§ WHAT THE TASK ASKS
The line containing "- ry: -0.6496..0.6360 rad" marks where to begin. Write out that line and every line after it exactly, through the last line below.

§ DATA SHOWN
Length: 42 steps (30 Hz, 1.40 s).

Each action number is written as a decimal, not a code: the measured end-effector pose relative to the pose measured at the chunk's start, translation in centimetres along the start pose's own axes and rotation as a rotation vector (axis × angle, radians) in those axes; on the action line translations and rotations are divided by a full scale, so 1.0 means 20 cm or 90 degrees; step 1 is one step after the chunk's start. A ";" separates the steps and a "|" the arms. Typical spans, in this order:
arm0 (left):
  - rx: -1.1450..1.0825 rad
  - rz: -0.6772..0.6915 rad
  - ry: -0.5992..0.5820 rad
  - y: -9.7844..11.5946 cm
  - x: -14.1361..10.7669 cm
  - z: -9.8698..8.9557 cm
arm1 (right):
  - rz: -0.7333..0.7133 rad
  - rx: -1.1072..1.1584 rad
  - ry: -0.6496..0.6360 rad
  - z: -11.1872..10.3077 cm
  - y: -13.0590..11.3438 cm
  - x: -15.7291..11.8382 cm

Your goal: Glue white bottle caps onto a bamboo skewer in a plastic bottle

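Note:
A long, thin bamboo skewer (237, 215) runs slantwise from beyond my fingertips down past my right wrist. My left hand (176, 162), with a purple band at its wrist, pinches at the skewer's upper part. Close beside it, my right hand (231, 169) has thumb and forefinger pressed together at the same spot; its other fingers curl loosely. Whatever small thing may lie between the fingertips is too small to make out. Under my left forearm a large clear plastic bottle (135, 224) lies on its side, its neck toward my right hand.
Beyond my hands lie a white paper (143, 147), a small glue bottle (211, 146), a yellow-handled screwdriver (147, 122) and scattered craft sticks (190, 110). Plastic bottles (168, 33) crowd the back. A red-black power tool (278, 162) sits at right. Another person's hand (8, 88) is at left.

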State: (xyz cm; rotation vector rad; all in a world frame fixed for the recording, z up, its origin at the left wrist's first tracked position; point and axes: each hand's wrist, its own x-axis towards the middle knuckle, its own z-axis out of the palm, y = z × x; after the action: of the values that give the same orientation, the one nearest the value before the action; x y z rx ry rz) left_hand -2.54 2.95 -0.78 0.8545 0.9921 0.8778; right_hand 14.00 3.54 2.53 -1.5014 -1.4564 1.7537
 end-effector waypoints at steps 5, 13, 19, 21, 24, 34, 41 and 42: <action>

§ EXERCISE ANSWER
  - ry: -0.6496..0.6360 rad
  - z: -11.1872..10.3077 cm
  - y: -13.0590..11.3438 cm
  - x: -15.7291..11.8382 cm

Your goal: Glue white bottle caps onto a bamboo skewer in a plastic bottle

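Note:
A long, thin bamboo skewer (237, 215) runs slantwise from beyond my fingertips down past my right wrist. My left hand (176, 162), with a purple band at its wrist, pinches at the skewer's upper part. Close beside it, my right hand (231, 169) has thumb and forefinger pressed together at the same spot; its other fingers curl loosely. Whatever small thing may lie between the fingertips is too small to make out. Under my left forearm a large clear plastic bottle (135, 224) lies on its side, its neck toward my right hand.
Beyond my hands lie a white paper (143, 147), a small glue bottle (211, 146), a yellow-handled screwdriver (147, 122) and scattered craft sticks (190, 110). Plastic bottles (168, 33) crowd the back. A red-black power tool (278, 162) sits at right. Another person's hand (8, 88) is at left.
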
State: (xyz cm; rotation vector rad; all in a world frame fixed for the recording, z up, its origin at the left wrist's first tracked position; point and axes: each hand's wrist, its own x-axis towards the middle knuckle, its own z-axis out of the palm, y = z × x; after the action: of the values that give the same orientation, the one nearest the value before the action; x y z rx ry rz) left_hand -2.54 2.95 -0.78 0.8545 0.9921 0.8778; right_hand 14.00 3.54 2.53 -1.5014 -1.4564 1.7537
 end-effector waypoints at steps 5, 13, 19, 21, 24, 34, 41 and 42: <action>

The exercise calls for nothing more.